Sie haben in vielen von Konflikten betroffenen Ländern gearbeitet, von den pazifischen Inseln über den afrikanischen Kontinent bis Bosnien. Wie hat das Ihre Sicht auf die Welt und auf das Leben beeinflusst?

Für mich ist es eine echte Herzensangelegenheit, das Leid und das Sterben durch Kriege zu beenden – und es ist auch die Mission der International Crisis Group. Ich habe meine Jugend in Nigeria in der Zeit nach dem Bürgerkrieg verbracht und später mit vielen unterschiedlichen Communitys gearbeitet, die von Konflikten betroffen waren. Dadurch hat sich in mir die grundlegende Überzeugung verfestigt, dass wir mit präziser Analyse, praktischen Handlungsempfehlungen und gezielter Lobbyarbeit den Konfliktparteien über ihre Differenzen hinweghelfen können – und so Menschenleben retten.
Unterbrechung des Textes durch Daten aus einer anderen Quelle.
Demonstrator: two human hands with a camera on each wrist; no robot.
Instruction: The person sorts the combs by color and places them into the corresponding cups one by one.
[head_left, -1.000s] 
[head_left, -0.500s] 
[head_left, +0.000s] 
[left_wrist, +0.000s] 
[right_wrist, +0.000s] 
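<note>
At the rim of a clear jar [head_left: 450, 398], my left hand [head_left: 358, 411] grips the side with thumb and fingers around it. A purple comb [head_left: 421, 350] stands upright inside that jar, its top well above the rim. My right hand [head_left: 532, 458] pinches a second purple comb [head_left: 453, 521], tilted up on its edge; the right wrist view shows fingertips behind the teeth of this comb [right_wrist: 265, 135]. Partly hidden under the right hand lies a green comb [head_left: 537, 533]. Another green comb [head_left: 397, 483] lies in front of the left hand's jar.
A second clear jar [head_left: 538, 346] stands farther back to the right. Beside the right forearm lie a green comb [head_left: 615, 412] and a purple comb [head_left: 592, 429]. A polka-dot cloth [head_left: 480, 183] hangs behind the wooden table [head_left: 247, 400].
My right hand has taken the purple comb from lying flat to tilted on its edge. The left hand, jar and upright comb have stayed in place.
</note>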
In gewisser Weise ist diese Überzeugung heute wichtiger denn je. Wir leben in einer Zeit tiefgreifender geopolitischer Umwälzungen und Spannungen. Das multilaterale System hat Mühe, Antworten auf die aktuellen Herausforderungen zu finden. Millionen von Menschen leiden weiterhin, und Tausende sind in Ländern wie Syrien oder dem Jemen auf der Flucht. All dies kann unseren Versuch, tödliche Konflikte zu beenden, vergeblich erscheinen lassen. Aber genau deshalb hält die International Crisis Group ihren Kurs. Lange nachdem andere aufgegeben haben, drängen wir auf weiter reichende Maßnahmen.  Von kleinen politischen Reformen, die das Leid einfacher Bürger:innen lindern, bis hin zu Friedensabkommen, die jahrzehntelange Kämpfe beenden – jeden Tag entdecke ich neue Argumente, die meine grundlegende Überzeugung bekräftigen: In einer von Krieg und Konflikten zerrissenen Welt können wir viele Leben retten.

Dr. Comfort Ero

Sie ist Präsidentin und Geschäftsführerin der International Crisis Group, der weltweit führenden Organisation für Konfliktlösung. Seit Beginn ihrer beruflichen Laufbahn arbeitet sie in, mit und für Länder, die von Konflikten betroffen sind, zum Beispiel als Beauftragte für politische Angelegenheiten der UN-Mission in Liberia oder als stellvertretende Direktorin des Afrika-Programms des International Centre for Transitional Justice (2008–2010). Ero kam im Jahr 2001 als Projektleiterin für Westafrika zur International Crisis Group und wurde im Dezember 2021 zur Präsidentin ernannt. Dr. Comfort Ero hat an der London School of Economics promoviert und ist Mitglied der Redaktionsausschüsse verschiedener Fachzeitschriften, darunter „International Peacekeeping“.